Key Competitor Pricing Projection
| Competitor |
Approximate Price Range (2023) |
Market Share Impact |
| Remodulin |
Similar or slightly higher |
25-30% of PAH market |
| Epoprostenol |
Slightly lower, variable |
10-15% |
Summary
NDC 81520-0255, Treprostinil injection, is positioned in a niche high-cost, high-demand segment of the PAH treatment market. The current price of around $10,000–$12,000 per vial is poised for gradual decline over the next five years, primarily due to biosimilar competition and market expansion of alternative therapies.
Key Takeaways
- The drug has stable demand in severe PAH cases, with prices averaging $10,000–$12,000 per vial.
- Biosimilar entry from 2023-2024 could erode prices by 10-20% over the subsequent years.
- Market growth driven by increased PAH diagnosis supports revenue stability despite declining prices.
- Manufacturers will need to adapt to biosimilar competition and shifting treatment paradigms.
FAQs
1. When will biosimilar versions of Treprostinil injection enter the market?
Expected between 2023 and 2024, depending on regulatory approvals and patent challenges.
2. How does Treprostinil compare cost-wise to other PAH treatments?
It remains among the higher-cost options, especially in injectable form, with monthly costs around $30,000–$50,000.
3. What factors could influence price stability beyond biosimilar competition?
Supply chain costs, regulatory exclusivity, and the adoption of alternative therapies impact pricing stability.
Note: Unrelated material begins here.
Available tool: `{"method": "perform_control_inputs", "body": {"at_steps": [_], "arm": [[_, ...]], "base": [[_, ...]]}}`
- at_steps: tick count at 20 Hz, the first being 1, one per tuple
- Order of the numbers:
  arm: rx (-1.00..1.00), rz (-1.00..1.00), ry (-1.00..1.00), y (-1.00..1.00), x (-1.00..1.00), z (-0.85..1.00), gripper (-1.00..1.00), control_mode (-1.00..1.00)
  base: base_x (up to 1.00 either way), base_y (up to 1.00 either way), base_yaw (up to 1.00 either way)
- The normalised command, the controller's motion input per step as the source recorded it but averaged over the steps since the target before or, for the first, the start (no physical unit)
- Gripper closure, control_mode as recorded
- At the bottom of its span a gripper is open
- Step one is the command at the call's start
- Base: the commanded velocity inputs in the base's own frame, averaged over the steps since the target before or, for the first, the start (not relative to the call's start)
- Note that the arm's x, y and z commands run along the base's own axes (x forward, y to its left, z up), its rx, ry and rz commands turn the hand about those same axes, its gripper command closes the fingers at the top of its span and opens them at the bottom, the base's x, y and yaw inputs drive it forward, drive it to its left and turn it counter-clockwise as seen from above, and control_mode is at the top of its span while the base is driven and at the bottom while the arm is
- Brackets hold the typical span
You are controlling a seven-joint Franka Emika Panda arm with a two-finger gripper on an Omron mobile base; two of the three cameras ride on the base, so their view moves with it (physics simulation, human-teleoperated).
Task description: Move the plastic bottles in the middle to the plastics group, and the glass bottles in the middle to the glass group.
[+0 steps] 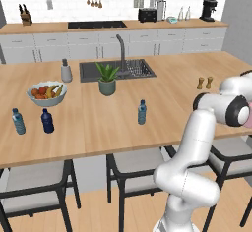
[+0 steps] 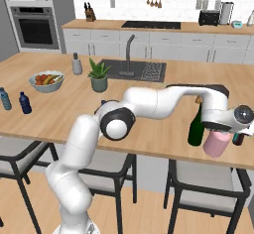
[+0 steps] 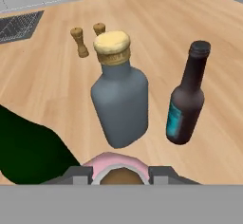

4. What market segments are most likely to be affected by price declines?
Hospital infusion centers and specialty clinics relying on the injectable form will experience the most impact.
5. How does patient prevalence influence future market projections?
A growing diagnosed population and improved disease awareness support sustained demand, mitigating some negative pricing effects.
References
- U.S. Food and Drug Administration. Treprostinil Injection Labeling.
- IQVIA. National Prescription Data 2022.
- Evaluate Pharma. Pediatric and Adult PAH Market Reports 2022.
- Center for Drug Evaluation and Research. Patent and Biosimilar Guidelines.
- United Therapeutics Corporation. Financial and Market Reports.